The authors noted significant differences in patient age, sex, and blood counts among the molecular subgroups, indicating that this unsupervised classification process had created disease categories with distinct clinical features; this genomic-clinical association has also been demonstrated in other molecular-derived classification systems.5 Not surprisingly, marked differences in survival were observed between the different molecular subgroups, with median survival times ranging from 5.5 to 51 months (Figure 1B). However, significant heterogeneity in morphologic features (e.g., blast count), prognostic risk categories, and patient outcomes was observed within each category. While this can be interpreted as a potential weakness, Dr. Kewan and colleagues emphasized the value of an objectively developed genomic classification system that more accurately captures true disease pathophysiology based on its underlying molecular signature. Further, the authors suggest that features such as the blast percentages that traditionally separate MDS from AML and define discrete categories within MDS may be better regarded as reflecting the stage of disease, independent of the actual disease class. That is, patients with higher blast counts may present later in the course of disease evolution rather than manifesting a disease that should be considered in a distinct category. Moreover, in some molecular subgroups, such as that characterized by bi-allelic TP53 mutation, the blast percentage exerted no significant effect on patient outcomes.
Kaplan-Meier analysis showing overall survival for patients in each genomic cluster, with marked differences in outcomes among the different genomic clusters. The color coding for each survival curve corresponds to the clusters indicated in Figure 1A (adapted from Supplementary Figure 11 in Kewan T, et al. Nat Comm. 2023;14:3136).

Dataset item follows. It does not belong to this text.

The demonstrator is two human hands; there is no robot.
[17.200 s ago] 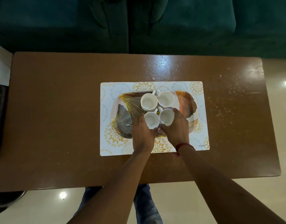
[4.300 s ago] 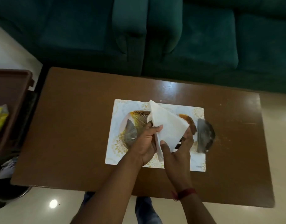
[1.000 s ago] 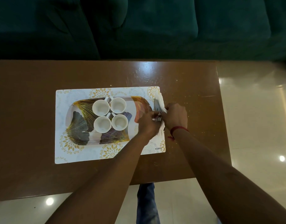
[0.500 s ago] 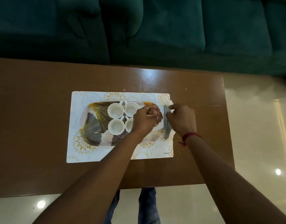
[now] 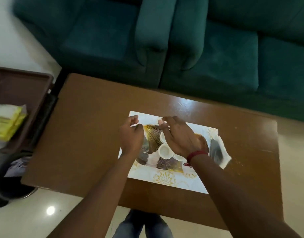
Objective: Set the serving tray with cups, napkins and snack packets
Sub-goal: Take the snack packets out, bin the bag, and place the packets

Kaplan-Meier analysis showing overall survival for patients in each genomic cluster, with marked differences in outcomes among the different genomic clusters. The color coding for each survival curve corresponds to the clusters indicated in Figure 1A (adapted from Supplementary Figure 11 in Kewan T, et al. Nat Comm. 2023;14:3136).
In Brief
The recent work by Dr. Kewan and colleagues demonstrates that artificial intelligence can indeed generate molecular signatures that can be used to develop an objective scheme for disease classification. Building on the findings of previous studies conducted using similar machine-learning schemes to classify MDS, this work provides further evidence that disease categories can and should be defined based on their genetic pathogenesis rather than their historically codified morphology and clinical presentation5-7 ; nonetheless, it remains to be determined whether and how a genomically based classification scheme should incorporate tried-and-true morphologic features such as blast percentage or the degree of morphologic dysplasia. Although we may not yet be at the point of relinquishing disease classification to a computer algorithm, the work by Dr. Kewan’s team and other similar bioinformatic efforts are sure to exert a substantial impact on the next iteration of myeloid neoplasm classifications.
Competing Interests
Dr. Hasserjian reports receiving consulting income from AstraZeneca, Bluebird Bio, Daiichi Sankyo, and Jazz Pharmaceuticals.